◆ **Requirement**: Your answer must consist solely of the line containing "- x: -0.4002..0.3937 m" and all subsequent lines through the end of the entries, reproduced exactly.

◆ **Items listed in a dataset**:
_ _ _ _

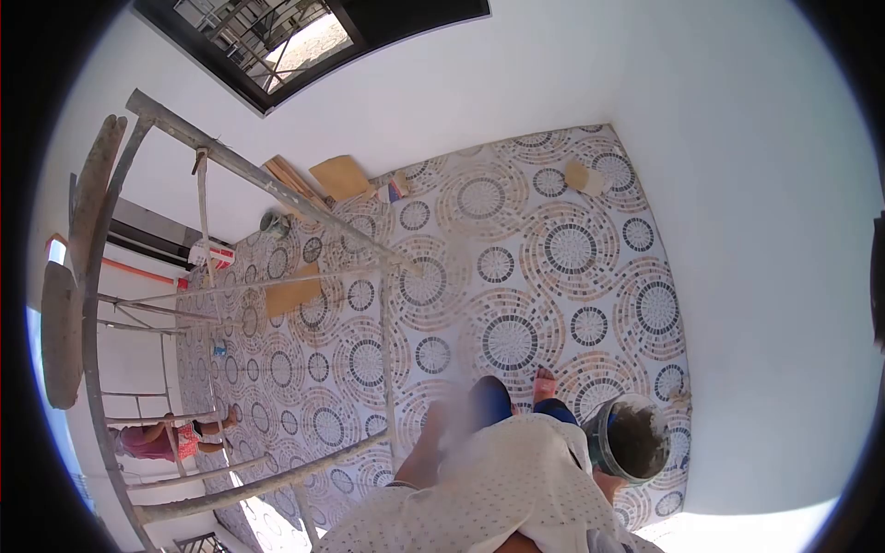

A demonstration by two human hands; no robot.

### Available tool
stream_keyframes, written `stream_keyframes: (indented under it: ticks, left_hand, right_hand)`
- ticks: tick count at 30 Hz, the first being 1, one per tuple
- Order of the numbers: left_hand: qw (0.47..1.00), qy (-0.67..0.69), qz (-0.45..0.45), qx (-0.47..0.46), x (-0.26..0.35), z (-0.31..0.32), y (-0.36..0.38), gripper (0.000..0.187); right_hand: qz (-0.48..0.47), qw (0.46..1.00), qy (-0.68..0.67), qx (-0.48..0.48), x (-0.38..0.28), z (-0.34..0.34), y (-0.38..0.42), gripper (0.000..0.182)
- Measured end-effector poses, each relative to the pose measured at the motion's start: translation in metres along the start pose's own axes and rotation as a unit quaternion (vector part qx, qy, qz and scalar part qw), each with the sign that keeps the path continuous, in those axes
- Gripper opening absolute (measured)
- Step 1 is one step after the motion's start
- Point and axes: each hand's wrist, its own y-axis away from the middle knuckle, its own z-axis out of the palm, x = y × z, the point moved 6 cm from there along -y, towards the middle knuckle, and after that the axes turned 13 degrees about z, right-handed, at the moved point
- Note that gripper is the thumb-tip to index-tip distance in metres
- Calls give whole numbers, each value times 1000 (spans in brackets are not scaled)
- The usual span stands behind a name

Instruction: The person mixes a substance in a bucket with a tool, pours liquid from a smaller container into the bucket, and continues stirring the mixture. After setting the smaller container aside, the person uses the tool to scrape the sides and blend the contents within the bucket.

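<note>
At the lower right, a dark bucket [599, 442] holds a grey, wet-looking mix [638, 439]. My right hand [608, 485] is at its near rim, gripping it; most of the fingers are hidden behind the bucket and my clothing. My left arm reaches forward on the other side of my body, and my left hand [446, 415] is too blurred to make out its fingers. Below me is my light dotted shirt [498, 470], with dark blue legwear [490, 402] and one bare foot [544, 383] on the patterned floor.
Metal scaffolding [267, 184] stands along the left, bearing wooden planks [63, 336]. Cardboard pieces [293, 290] and a small bucket [274, 224] lie beyond it. Another person [171, 441] is at the far left. A white wall [765, 276] rises on the right; a dark-framed window [313, 46] is ahead.
</note>
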Motion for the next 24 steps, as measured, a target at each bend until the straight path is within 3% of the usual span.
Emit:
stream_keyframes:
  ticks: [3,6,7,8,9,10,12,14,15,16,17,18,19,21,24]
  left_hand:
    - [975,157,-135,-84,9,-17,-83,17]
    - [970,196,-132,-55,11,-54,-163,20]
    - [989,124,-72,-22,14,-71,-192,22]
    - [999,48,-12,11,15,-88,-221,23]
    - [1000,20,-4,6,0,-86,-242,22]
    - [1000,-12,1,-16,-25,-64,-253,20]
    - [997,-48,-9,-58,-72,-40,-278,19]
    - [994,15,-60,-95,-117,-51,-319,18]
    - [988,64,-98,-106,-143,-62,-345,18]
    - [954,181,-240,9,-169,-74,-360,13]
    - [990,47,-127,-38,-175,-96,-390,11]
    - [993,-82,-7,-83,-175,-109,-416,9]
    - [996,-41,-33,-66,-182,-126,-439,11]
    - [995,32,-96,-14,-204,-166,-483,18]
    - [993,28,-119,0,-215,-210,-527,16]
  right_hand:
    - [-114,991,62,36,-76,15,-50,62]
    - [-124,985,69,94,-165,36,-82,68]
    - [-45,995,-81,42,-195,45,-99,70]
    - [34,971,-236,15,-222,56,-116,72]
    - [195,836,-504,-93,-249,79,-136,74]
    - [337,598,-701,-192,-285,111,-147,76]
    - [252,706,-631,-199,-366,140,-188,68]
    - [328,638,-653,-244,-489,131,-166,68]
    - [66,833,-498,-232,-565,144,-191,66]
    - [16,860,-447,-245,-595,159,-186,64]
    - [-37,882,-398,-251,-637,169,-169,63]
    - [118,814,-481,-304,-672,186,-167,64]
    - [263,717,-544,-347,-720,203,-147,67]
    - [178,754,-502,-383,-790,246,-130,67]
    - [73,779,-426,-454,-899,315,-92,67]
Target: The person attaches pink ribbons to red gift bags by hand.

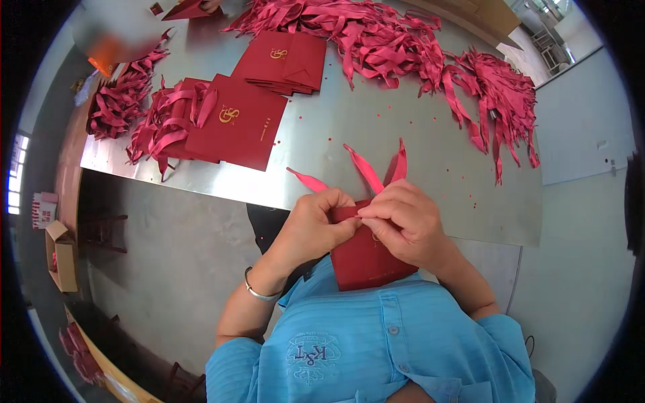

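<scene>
A small red paper bag (368,258) with gold print rests against the blue shirt at the table's front edge. My left hand (316,225) is closed on the bag's upper left edge. Against the same top edge, my right hand (406,221) pinches with thumb and forefinger; what lies between those fingertips is too small to make out. Pink ribbon ends (363,168) stick up and away behind the hands, lying over the metal table (322,144).
Stacked red bags (285,60) and a flat red bag (238,121) lie at the left. A large ribbon heap (383,43) covers the back, with ribbon bundles (500,94) at the right and left. Part of another person's hand (211,6) shows at the top.
</scene>
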### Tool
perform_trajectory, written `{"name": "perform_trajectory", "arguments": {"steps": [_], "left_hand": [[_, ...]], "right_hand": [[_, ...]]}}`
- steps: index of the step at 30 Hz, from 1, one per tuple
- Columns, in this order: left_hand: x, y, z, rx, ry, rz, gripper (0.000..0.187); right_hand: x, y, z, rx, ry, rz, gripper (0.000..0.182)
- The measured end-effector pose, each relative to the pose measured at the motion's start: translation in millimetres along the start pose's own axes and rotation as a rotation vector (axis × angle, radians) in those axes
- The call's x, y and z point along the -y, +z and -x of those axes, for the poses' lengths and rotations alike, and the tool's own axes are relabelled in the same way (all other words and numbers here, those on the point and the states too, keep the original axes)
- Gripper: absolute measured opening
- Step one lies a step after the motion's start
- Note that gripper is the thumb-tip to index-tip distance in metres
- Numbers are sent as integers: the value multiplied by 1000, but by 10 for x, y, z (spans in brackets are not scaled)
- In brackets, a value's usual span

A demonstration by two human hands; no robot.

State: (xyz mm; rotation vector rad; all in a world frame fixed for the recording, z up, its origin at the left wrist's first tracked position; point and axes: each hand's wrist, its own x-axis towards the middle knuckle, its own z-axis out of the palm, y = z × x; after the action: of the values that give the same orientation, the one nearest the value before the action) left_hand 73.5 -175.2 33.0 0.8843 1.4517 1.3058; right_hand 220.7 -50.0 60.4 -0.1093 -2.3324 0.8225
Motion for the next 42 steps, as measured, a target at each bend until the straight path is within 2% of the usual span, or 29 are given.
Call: {"name": "perform_trajectory", "arguments": {"steps": [2, 5, 7, 10, 19, 31, 42], "left_hand": [[21, -13, -2, 4, -17, 15, 10], [32, -52, -5, 7, 79, 6, 12], [-142, -118, 26, 82, -79, 37, 12], [-108, -143, 6, 118, -95, 99, 12], [-72, -141, -21, 125, -90, 95, 11], [-72, -158, -28, 104, -97, 45, 12], [-49, -137, -47, 110, -96, 43, 12]], "right_hand": [[-17, 35, 24, 4, -30, 17, 18], [-47, 48, 48, 15, -52, 65, 20], [-62, 52, 65, -1, -48, 89, 20], [-48, 61, 63, -4, -73, 127, 20], [-1, 45, 61, 11, -131, 268, 22], [21, 49, 29, -61, -149, 222, 21], [-11, 87, 83, -18, -138, 297, 20]]}}
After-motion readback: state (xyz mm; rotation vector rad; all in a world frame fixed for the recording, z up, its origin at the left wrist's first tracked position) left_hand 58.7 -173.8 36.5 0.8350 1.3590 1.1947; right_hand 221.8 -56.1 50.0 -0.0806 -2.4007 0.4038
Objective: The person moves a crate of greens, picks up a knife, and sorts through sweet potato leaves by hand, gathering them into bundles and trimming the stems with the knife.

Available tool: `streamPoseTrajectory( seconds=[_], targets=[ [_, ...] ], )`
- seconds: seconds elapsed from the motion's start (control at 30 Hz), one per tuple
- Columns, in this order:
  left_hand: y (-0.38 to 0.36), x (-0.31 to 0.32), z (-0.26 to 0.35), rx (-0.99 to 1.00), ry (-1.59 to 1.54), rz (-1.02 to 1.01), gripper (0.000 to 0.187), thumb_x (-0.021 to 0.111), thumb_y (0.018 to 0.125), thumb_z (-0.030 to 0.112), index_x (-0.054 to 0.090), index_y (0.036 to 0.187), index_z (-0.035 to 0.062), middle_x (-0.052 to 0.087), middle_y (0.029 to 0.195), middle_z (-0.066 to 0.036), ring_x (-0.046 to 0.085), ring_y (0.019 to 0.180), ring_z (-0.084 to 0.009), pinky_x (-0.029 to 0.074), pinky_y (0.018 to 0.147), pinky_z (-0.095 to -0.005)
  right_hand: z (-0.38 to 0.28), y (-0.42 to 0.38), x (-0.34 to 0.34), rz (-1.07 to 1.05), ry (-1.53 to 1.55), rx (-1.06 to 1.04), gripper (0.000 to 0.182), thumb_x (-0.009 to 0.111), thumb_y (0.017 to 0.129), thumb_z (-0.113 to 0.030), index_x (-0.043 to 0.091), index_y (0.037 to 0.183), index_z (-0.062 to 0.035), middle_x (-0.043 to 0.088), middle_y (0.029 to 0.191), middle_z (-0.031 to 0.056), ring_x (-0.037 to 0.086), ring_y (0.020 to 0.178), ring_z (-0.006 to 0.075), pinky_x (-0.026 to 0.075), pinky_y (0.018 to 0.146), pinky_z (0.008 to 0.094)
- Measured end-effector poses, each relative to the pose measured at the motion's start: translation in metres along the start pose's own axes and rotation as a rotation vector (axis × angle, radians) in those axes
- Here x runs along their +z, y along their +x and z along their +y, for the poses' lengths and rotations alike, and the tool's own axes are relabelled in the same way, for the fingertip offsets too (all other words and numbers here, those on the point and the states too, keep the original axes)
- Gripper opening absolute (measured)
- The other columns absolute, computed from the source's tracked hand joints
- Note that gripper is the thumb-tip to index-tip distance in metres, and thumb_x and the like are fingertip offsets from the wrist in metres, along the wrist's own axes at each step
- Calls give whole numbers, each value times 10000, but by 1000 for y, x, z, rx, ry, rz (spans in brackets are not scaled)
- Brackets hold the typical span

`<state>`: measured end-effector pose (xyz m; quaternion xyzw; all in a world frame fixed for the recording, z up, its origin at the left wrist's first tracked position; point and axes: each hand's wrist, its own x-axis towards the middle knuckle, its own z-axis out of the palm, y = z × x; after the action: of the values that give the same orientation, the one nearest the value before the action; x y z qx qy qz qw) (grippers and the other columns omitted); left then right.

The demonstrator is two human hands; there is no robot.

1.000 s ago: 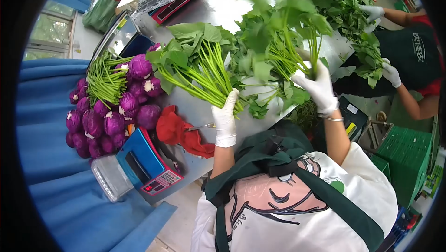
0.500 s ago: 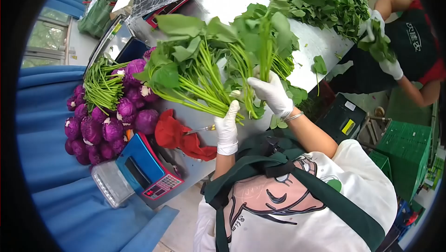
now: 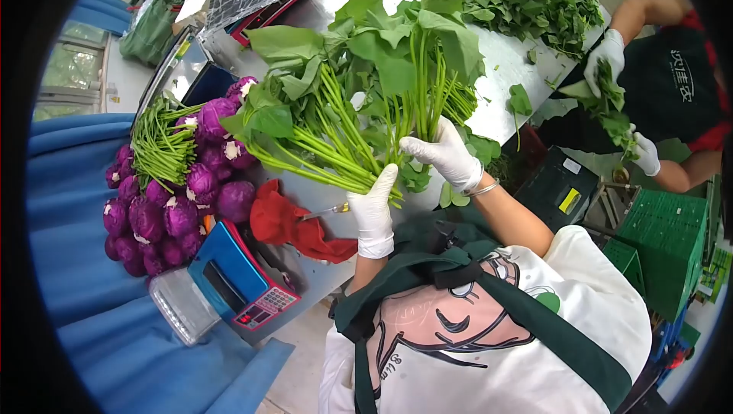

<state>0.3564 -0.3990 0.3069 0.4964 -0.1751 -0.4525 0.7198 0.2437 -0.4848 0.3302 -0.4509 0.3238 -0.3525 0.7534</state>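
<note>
My left hand [image 3: 372, 219], in a white glove, is closed around the stem ends of a bunch of leafy greens [image 3: 324, 127]. The long green stems fan up and left, with broad leaves at the top. My right hand [image 3: 450, 158], also gloved, pinches a smaller upright group of stems of the same greens [image 3: 424, 85] just right of that bunch. A knife [image 3: 324, 212] with a yellowish handle lies on a red cloth [image 3: 286, 223] left of my left hand. Stem ends inside both hands are hidden by my fingers.
Purple cabbages [image 3: 183, 215] are piled at left, with a bundle of green stalks [image 3: 164, 143] on top. A blue weighing scale [image 3: 237, 276] stands near the front edge. More greens [image 3: 527, 1] heap at the back. At right, a co-worker's gloved hands [image 3: 607, 59] hold greens; green crates [image 3: 660, 246] stand below.
My right hand has drawn slightly down and left, its stems closer to the bunch in my left hand. The co-worker's hands have shifted, the lower one moving down.
</note>
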Motion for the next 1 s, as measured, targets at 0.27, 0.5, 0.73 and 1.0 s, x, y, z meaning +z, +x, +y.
streamPoseTrajectory(
  seconds=[0.27,0.5,0.73,1.0],
  targets=[
    [-1,-3,2,44,115,-15,419,653,742,-39,476,1117,17,576,939,-53,550,842,-134,455,765,-261,-15,7,-1,155,-28,100,313,670,765,-204,567,1003,-28,532,759,-53,376,575,10,277,486,166],
    [2,-2,4,85,57,109,398,611,770,-46,455,1133,3,570,948,-74,555,850,-142,463,753,-266,-11,16,-6,38,39,48,315,653,787,-176,568,1041,-9,620,892,24,519,681,37,417,607,188],
    [5,-8,-3,215,67,231,335,620,768,-31,495,1079,-34,549,1033,-94,552,848,-156,456,755,-279,10,3,13,226,-384,-204,377,681,754,-106,546,1077,34,619,904,39,562,732,61,462,669,209],
    [2,11,10,238,238,312,291,581,805,-10,503,1081,-61,553,1031,-94,538,887,-130,450,764,-275,24,-1,36,121,-111,-46,173,658,754,-85,634,893,17,632,746,14,531,676,48,448,608,226]
  ],
)
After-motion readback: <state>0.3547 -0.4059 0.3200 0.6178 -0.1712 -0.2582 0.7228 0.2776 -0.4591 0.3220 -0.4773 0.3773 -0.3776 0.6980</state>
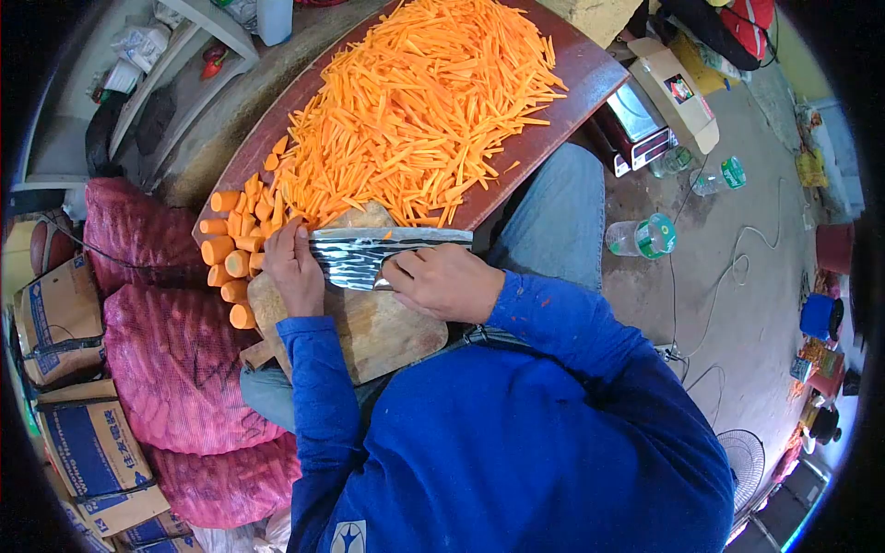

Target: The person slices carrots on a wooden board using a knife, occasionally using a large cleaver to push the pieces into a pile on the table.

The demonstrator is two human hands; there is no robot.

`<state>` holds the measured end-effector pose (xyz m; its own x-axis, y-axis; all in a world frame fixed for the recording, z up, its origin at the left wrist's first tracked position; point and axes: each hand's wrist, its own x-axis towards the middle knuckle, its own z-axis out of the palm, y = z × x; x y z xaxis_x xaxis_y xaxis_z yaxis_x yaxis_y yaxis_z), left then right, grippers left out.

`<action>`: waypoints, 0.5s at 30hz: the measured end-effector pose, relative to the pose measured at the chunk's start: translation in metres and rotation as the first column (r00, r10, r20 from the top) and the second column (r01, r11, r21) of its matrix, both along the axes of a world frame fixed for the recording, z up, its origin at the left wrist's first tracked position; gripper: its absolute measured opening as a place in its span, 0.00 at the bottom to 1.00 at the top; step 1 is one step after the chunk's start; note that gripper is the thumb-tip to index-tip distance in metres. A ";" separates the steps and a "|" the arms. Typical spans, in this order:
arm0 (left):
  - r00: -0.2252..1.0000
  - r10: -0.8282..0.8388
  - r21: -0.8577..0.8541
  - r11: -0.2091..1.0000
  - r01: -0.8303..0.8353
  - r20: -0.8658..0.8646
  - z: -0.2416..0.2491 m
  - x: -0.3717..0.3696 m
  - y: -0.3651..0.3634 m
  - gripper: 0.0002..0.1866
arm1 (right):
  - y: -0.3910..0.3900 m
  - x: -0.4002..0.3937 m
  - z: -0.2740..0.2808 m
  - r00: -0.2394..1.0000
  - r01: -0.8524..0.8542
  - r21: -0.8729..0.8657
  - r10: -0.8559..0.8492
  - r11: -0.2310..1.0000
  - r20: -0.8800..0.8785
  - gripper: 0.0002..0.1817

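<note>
My right hand is closed round the handle end of a wide-bladed cleaver. The shiny blade lies across the far part of a round wooden cutting board. Close against the blade's left end is my left hand, its fingers bent and pressed together; whatever they hold is hidden. Just beyond that hand sit cut carrot chunks, some upright at the left table edge. A big heap of carrot sticks covers much of the dark red table and reaches the board.
Red mesh sacks stand at the left, with cardboard boxes outside them. To the right, plastic bottles and a cord lie on the floor near an open carton. A fan stands lower right.
</note>
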<state>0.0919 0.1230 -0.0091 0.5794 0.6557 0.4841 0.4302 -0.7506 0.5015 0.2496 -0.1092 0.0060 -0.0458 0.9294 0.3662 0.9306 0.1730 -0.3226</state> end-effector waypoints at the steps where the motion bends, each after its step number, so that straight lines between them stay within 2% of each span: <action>1: 1.000 0.002 0.000 1.000 -0.002 0.001 0.000 0.000 0.000 0.09 | 0.001 0.000 -0.001 1.000 -0.001 -0.016 0.001 1.000 -0.004 0.17; 3: 1.000 0.008 -0.049 0.999 -0.009 -0.016 -0.001 -0.001 0.001 0.10 | 0.001 0.000 0.000 1.000 -0.007 -0.016 0.007 1.000 -0.022 0.18; 15: 0.998 -0.004 -0.031 1.000 0.002 -0.056 0.003 0.000 -0.001 0.10 | 0.000 0.001 0.005 0.999 -0.009 -0.054 0.008 0.998 -0.031 0.20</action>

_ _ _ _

◆ **Result for this exercise**:
  - x: -0.4002..0.3937 m
  - z: -0.2740..0.2808 m
  - r00: -0.2394..1.0000
  - r01: -0.8524..0.8542
  - r21: -0.8729..0.8657
  - r10: -0.8559..0.8492
  - r11: -0.2310..1.0000
  - r20: -0.8800..0.8785
  - gripper: 0.0002..0.1817

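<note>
My right hand is closed round the handle end of a wide-bladed cleaver. The shiny blade lies across the far part of a round wooden cutting board. Close against the blade's left end is my left hand, its fingers bent and pressed together; whatever they hold is hidden. Just beyond that hand sit cut carrot chunks, some upright at the left table edge. A big heap of carrot sticks covers much of the dark red table and reaches the board.
Red mesh sacks stand at the left, with cardboard boxes outside them. To the right, plastic bottles and a cord lie on the floor near an open carton. A fan stands lower right.
</note>
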<state>0.0919 0.1230 -0.0091 0.5794 0.6557 0.4841 0.4302 -0.7506 0.5015 0.2496 -0.1092 0.0060 -0.0458 0.9294 0.3662 0.9306 0.1730 -0.3226</state> end-effector waypoints at the steps where the motion bends, each after its step number, so that straight lines between them stay within 2% of each span: <action>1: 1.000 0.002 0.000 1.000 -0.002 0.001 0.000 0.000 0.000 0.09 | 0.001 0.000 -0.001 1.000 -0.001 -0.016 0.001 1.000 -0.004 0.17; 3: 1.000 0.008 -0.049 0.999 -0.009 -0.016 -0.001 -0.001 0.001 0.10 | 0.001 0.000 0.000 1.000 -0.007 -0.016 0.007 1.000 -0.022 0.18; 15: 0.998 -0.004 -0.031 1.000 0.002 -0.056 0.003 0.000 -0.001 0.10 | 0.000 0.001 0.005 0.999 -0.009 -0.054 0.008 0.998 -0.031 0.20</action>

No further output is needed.